そのとき、都は破られ、戦士たちはみな夜のうちに、王の園に近い二重の城壁の間にある、門の道から出て行った。カルデア人が都を包囲していたので、王はアラバへの道を進んだ。

2Ki 25:5

カルデアの軍勢は王の後を追い、エリコの草原で彼に追いついた。すると、王の軍隊はみな王から離れて散ってしまった。

2Ki 25:6

カルデアの軍勢は王を捕らえ、リブラにいるバビロンの王のところに彼を連れ上り、彼に宣告を下した。

2Ki 25:7

彼らはゼデキヤの息子たちを彼の目の前で虐殺した。
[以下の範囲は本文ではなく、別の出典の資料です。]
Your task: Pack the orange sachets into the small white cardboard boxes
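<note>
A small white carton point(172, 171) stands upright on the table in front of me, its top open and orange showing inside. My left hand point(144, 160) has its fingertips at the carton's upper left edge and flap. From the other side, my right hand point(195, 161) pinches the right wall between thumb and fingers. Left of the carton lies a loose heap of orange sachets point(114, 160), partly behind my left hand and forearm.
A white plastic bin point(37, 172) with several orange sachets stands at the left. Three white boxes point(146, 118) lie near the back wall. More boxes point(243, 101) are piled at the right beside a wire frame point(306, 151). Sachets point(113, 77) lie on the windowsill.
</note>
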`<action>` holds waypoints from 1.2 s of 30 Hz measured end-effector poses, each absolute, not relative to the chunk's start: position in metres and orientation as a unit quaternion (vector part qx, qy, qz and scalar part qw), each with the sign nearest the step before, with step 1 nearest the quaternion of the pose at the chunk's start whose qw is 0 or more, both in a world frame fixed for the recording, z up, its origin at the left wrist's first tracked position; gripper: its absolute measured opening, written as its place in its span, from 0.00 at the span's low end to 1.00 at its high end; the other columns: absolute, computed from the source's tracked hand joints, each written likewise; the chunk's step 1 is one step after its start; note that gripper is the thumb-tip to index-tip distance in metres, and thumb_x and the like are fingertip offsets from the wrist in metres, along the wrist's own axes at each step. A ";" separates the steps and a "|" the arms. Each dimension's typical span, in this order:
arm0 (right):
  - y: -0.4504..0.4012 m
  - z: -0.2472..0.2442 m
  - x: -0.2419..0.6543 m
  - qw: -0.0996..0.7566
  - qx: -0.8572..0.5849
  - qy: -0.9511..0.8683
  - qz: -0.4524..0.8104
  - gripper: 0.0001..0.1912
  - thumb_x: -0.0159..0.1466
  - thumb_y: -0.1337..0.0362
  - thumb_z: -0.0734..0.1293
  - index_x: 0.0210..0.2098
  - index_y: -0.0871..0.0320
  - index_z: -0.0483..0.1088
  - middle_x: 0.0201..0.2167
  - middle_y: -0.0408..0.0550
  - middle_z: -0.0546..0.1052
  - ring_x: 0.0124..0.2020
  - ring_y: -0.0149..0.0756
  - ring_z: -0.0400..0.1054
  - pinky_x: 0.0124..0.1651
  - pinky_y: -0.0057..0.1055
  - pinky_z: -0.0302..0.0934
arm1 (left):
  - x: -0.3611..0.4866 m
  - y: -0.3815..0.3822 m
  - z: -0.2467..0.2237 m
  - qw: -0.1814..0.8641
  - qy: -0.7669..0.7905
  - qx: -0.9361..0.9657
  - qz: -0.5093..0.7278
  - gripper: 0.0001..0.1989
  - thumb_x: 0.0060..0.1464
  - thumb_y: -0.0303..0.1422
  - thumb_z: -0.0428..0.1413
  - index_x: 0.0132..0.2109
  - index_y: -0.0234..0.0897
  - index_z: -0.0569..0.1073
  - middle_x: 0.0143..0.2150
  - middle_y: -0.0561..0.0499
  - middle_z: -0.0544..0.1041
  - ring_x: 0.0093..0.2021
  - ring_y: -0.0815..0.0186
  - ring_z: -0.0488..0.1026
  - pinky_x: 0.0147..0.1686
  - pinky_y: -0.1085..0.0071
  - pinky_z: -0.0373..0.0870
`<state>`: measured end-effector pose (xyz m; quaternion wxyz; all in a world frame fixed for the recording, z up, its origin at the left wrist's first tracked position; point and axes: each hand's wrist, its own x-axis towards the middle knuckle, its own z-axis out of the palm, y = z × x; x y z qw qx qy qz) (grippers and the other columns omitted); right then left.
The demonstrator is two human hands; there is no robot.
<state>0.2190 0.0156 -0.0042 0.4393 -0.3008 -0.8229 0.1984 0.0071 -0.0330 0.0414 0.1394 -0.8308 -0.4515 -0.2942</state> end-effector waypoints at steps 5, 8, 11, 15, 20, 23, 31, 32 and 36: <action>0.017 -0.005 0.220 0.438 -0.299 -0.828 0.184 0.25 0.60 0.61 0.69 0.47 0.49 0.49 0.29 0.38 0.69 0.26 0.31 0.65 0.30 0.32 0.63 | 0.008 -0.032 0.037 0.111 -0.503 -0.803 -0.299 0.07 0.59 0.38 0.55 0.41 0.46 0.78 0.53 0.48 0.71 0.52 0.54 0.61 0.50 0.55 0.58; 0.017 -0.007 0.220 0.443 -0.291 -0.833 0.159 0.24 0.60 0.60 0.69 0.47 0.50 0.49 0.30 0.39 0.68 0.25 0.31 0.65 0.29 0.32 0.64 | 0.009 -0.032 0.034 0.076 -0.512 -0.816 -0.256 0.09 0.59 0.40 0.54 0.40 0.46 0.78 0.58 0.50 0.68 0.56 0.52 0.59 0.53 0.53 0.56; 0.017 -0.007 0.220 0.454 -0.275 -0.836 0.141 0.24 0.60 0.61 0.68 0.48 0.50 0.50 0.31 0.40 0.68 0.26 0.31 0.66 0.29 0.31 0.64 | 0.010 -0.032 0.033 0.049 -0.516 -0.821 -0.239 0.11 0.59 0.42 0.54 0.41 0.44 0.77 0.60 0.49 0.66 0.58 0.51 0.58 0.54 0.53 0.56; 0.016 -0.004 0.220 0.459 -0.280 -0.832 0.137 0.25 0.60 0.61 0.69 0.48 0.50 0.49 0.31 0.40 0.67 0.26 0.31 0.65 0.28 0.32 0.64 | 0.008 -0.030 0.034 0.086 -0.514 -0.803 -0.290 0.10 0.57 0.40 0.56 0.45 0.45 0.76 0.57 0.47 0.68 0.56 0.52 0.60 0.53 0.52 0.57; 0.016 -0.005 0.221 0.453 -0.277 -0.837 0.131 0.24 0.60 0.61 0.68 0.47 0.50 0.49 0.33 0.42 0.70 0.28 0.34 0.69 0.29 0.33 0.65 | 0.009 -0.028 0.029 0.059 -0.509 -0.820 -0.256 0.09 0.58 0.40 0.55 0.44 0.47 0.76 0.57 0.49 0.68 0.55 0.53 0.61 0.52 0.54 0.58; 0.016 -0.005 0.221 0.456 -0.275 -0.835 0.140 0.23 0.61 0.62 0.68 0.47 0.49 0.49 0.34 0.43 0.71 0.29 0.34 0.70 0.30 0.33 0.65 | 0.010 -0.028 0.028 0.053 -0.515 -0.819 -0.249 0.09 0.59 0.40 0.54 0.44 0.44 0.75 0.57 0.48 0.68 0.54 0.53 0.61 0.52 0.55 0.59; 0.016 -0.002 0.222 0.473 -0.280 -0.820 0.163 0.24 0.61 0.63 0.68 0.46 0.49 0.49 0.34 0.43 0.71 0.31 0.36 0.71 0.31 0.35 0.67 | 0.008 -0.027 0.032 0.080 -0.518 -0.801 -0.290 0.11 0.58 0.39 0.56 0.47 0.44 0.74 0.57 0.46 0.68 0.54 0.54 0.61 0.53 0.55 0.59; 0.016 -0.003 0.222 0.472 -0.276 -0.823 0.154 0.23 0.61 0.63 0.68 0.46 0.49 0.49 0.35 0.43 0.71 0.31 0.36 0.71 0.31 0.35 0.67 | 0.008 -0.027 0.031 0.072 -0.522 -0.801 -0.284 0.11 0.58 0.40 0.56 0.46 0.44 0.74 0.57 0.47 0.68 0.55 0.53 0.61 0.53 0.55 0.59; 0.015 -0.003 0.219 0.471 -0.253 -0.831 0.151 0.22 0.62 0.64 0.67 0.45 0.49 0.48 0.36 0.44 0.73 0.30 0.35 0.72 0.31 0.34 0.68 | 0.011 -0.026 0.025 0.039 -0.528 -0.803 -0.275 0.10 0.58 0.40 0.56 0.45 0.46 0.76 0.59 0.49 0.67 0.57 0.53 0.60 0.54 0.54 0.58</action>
王はゼデキヤの目をつぶし、青銅の足かせをはめて、バビロンへ連れて行った。

(4)ゼデキヤ王の運命

  ①息子たちの殺害

    *反逆の可能性が摘み取られた。

  ②目をつぶされ、青銅の足かせをはめられた。

    *王国の「目」が失われたことを象徴している。

  ③バビロンへ連行

2.宗教的中心の崩壊:神殿の破壊(8~17節)

(1)神殿・王宮・家屋の焼失

  ①祭具の略奪と破壊

(2)ここで問うべきこと

  ①イスラエルの神は敗北したのか。

  ②異教の神が勝ったのか。

  ③答え:神ご自身が神殿を去られた後の裁きである。

Ⅱ.霊的原因

1.契約違反 ― シナイ契約の破棄

(1)申命記28章の祝福と呪い

  ①イスラエルの民は、祝福か呪いかを選ぶ責任があった。

  ②律法に従うことは、祝福を得る道である。

(2)列王記は一貫してこの枠組みで歴史を評価している。

  ①列王記はヘブル語聖書の区分によると「初期預言者」に含まれる。

(3)特に問題とされた罪

  ① 偶像礼拝

  ② 高き所の放置

  ③ 不正と流血

  ④ 悔い改めの拒否

(4)25章は「呪い条項の成就」である。

2.王の失敗 ― ダビデ契約の誤解

(1)「ダビデの家は守られる」という誤った安心感

(2)王たちの思い違い

  ① 契約は無条件

  ② 行いは問われない。

(3)聖書のバランス

  ①モーセ契約:国の存続は従順次第である。

    *カナンの地は信仰を試す地である。

  ②ダビデ契約:王統は保たれる。

    *無条件契約である。

  ③王国は滅びたが、王統は断絶していない。

    *その王統からメシアが誕生する。

3.民の失敗―預言者の声を拒絶

(1)預言者は繰り返し警告していた。

  ①申命記の原則への回帰を命じた。

  ②それでも民と王は聞かなかった。

(2)列王記の神学

  ①預言者のことば = 神のことば

  ②25章は「聞かなかった結果の記録」である。

Ⅲ.絶望の中の光(27~30 節)

1.エホヤキンの解放

2Ki 25:27

ユダの王エホヤキンが捕らえ移されて三十七年目の第十二の月の二十七日、バビロンの王エビル・メロダクは、王となったその年のうちにユダの王エホヤキンを牢獄から呼び戻し、

2Ki 25:28

優しいことばをかけ、バビロンで彼とともにいた王たちの位よりも、彼の位を高くした。

2Ki 25:29 彼は囚人の服を脱ぎ、その一生の間、いつも王の前で食事をした。

2Ki 25:30

彼の生活費はその日々の分を、一生の間、いつも王から支給されていた。

(1)王としての尊厳の回復

2.意味

(1) ダビデ王統は生きている

(2)神の約束は破棄されていない

  ①神の力不足ではない。

  ②契約の民が、契約の神に背いた。

  ③しかし同時に、神は約束を完全には終わらせていない。

結論:今日の信者への適用

1 .霊的崩壊は、ある日突然起こるのではない。

(1 )ユダの滅亡は、長年にわたる反逆の積み重ねが原因であった。

  ①妥協

  ②聞き流し

  ③悔い改めの先延ばし

(2 )大きな罪よりも小さな不従順の放置が、霊的感覚を鈍らせる。

2 .「神殿がある」という安心感は、危険である

(1 )信仰の「形」は、神との関係を保証しない。

  ①ユダには神殿、祭司、祭儀があった。

  ②それでも滅びた。

(2 )外的行為は神との関係を保証しない。

  ①教会に通っている、聖書を持っている、奉仕をしている。

  ②それ自体が、神に聞き従っている証拠にはならない。

3 .恵みを、放縦の理由にしてはならない。

(1)王たちは「ダビデの家は守られる」

という真理を曲解した。

  ①だから何をしてもよいと考えた。

(2 )恵みの下にいるから問題ないというのは、聖書的な恵み理解ではない。

4 .希望の光は残されている。

(1 )列王記の最後は、勝利でも復興でもなく、「回復の兆し」で終わる。

  ①これは、信者への大きな励ましである。

(2 )神は、必ず「次の物語」を備えておられる。

  ①地上の王国は崩れるが、神の王国は崩れない。

  ②だからこそ、真の王、真の神殿、真の国が待望されるようになった。

  ③私たちの希望は、やがて来る神の完全な支配にある。